What you should do: What you return should match the data exactly, from the first line to the last.

Recorded information:
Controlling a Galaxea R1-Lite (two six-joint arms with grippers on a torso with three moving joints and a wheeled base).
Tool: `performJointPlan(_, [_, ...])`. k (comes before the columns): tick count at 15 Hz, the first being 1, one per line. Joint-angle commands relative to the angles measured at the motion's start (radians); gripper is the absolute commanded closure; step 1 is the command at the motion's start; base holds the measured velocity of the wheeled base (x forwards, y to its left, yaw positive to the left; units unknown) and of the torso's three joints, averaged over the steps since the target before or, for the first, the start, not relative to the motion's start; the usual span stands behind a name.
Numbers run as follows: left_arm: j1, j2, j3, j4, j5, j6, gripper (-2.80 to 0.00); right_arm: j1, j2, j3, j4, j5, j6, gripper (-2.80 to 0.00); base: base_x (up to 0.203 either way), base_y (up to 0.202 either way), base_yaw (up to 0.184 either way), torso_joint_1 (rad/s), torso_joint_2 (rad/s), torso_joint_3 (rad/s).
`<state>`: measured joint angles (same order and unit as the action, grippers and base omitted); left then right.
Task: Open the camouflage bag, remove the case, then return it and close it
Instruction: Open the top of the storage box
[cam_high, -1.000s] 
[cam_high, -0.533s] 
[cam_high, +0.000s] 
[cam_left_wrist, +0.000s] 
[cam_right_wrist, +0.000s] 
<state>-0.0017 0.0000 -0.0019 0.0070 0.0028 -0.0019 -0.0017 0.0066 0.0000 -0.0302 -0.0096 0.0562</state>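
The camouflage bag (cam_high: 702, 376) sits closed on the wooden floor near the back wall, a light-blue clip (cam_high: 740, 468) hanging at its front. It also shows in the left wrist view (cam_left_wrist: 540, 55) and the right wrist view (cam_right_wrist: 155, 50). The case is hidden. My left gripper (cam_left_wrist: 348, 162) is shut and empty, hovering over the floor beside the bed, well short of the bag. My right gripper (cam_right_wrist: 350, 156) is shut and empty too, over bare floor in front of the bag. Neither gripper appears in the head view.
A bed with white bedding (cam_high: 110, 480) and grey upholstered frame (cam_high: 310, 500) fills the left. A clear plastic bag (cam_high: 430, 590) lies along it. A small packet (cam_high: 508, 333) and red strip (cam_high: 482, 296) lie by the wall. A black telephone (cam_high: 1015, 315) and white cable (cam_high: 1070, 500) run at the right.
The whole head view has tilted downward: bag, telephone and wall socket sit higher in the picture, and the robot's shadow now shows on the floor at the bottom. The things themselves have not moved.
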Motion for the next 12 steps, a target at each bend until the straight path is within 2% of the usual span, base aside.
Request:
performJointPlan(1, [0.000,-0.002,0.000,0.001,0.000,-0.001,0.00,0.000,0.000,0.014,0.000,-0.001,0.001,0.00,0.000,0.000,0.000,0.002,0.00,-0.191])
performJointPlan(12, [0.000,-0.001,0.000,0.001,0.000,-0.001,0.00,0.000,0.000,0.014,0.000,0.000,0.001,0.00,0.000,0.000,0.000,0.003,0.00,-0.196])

Written answer:
Controlling a Galaxea R1-Lite (two six-joint arms with grippers on a torso with three moving joints and a wheeled base).
Tool: `performJointPlan(_, [_, ...])`. k (comes before the columns): tick count at 15 Hz, the first being 1, one per line. Joint-angle commands relative to the angles measured at the motion's start (radians); gripper is the absolute commanded closure; step 1 is the command at the motion's start; base holds the measured velocity of the wheeled base (x forwards, y to its left, yaw positive to the left; units unknown) and of the torso's three joints, averaged over the steps since the target before or, for the first, the start, not relative to the motion's start; the usual span stands behind a name.
Numbers run as follows: left_arm: j1, j2, j3, j4, j5, j6, gripper (-2.80 to 0.00); right_arm: j1, j2, j3, j4, j5, j6, gripper (-2.80 to 0.00); base: base_x (up to 0.203 either way), base_y (up to 0.202 either way), base_yaw (up to 0.184 either way), torso_joint_1 (rad/s), torso_joint_2 (rad/s), torso_joint_3 (rad/s).
`<state>`: measured joint angles (same order and unit as the action, grippers and base omitted); left then right.
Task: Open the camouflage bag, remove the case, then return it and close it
Instruction: Open the top of the storage box
[cam_high, -1.000s] 
[cam_high, -0.533s] 
[cam_high, +0.000s] 
[cam_left_wrist, +0.000s] 
[cam_right_wrist, +0.000s] 
<state>-0.0017 0.0000 -0.0019 0.0070 0.0028 -0.0019 -0.0017 0.0066 0.0000 -0.0302 -0.0096 0.0562</state>
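The camouflage bag (cam_high: 702, 376) sits closed on the wooden floor near the back wall, a light-blue clip (cam_high: 740, 468) hanging at its front. It also shows in the left wrist view (cam_left_wrist: 540, 55) and the right wrist view (cam_right_wrist: 155, 50). The case is hidden. My left gripper (cam_left_wrist: 348, 162) is shut and empty, hovering over the floor beside the bed, well short of the bag. My right gripper (cam_right_wrist: 350, 156) is shut and empty too, over bare floor in front of the bag. Neither gripper appears in the head view.
A bed with white bedding (cam_high: 110, 480) and grey upholstered frame (cam_high: 310, 500) fills the left. A clear plastic bag (cam_high: 430, 590) lies along it. A small packet (cam_high: 508, 333) and red strip (cam_high: 482, 296) lie by the wall. A black telephone (cam_high: 1015, 315) and white cable (cam_high: 1070, 500) run at the right.
The whole head view has tilted downward: bag, telephone and wall socket sit higher in the picture, and the robot's shadow now shows on the floor at the bottom. The things themselves have not moved.
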Motion for the next 12 steps, a target at each bend until the straight path is within 2% of the usual span, base aside.
Request:
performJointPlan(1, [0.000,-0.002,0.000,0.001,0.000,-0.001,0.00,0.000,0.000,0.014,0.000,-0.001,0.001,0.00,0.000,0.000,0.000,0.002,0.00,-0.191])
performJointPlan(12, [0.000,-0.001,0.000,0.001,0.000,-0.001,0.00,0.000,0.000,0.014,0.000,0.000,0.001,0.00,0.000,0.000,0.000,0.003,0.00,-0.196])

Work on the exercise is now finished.